**INFORMATION PROVIDED**.
:::::

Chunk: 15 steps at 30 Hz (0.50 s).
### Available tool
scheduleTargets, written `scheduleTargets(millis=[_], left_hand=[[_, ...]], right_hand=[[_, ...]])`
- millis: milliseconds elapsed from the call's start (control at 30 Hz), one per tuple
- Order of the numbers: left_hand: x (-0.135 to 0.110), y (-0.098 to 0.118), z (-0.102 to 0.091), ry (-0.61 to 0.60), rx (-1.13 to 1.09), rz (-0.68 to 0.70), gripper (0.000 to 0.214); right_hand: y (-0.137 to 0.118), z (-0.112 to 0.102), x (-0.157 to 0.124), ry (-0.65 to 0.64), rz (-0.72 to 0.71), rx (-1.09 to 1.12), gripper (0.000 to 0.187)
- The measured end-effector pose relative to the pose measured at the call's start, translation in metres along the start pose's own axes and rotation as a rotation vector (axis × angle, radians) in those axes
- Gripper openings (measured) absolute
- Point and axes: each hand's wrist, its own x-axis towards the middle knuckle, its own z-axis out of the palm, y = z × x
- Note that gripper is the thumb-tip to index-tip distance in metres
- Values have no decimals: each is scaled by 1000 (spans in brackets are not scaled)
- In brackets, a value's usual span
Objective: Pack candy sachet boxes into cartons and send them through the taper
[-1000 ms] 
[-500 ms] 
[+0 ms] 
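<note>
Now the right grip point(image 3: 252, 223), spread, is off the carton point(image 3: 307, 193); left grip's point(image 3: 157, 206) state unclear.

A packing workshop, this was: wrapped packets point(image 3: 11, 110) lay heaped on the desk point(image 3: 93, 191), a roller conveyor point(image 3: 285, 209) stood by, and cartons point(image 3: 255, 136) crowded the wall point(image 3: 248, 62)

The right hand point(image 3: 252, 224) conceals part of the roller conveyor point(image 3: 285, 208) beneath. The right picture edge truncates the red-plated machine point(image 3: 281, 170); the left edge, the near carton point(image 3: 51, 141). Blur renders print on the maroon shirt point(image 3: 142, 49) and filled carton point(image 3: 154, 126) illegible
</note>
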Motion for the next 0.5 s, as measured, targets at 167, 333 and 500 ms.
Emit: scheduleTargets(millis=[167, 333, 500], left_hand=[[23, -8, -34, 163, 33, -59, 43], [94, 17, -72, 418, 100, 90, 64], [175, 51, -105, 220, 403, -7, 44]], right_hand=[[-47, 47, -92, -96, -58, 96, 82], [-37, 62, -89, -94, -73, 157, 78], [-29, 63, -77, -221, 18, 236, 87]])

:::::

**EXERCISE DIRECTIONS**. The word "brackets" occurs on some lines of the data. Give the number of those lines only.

**ANSWER BOX**. 2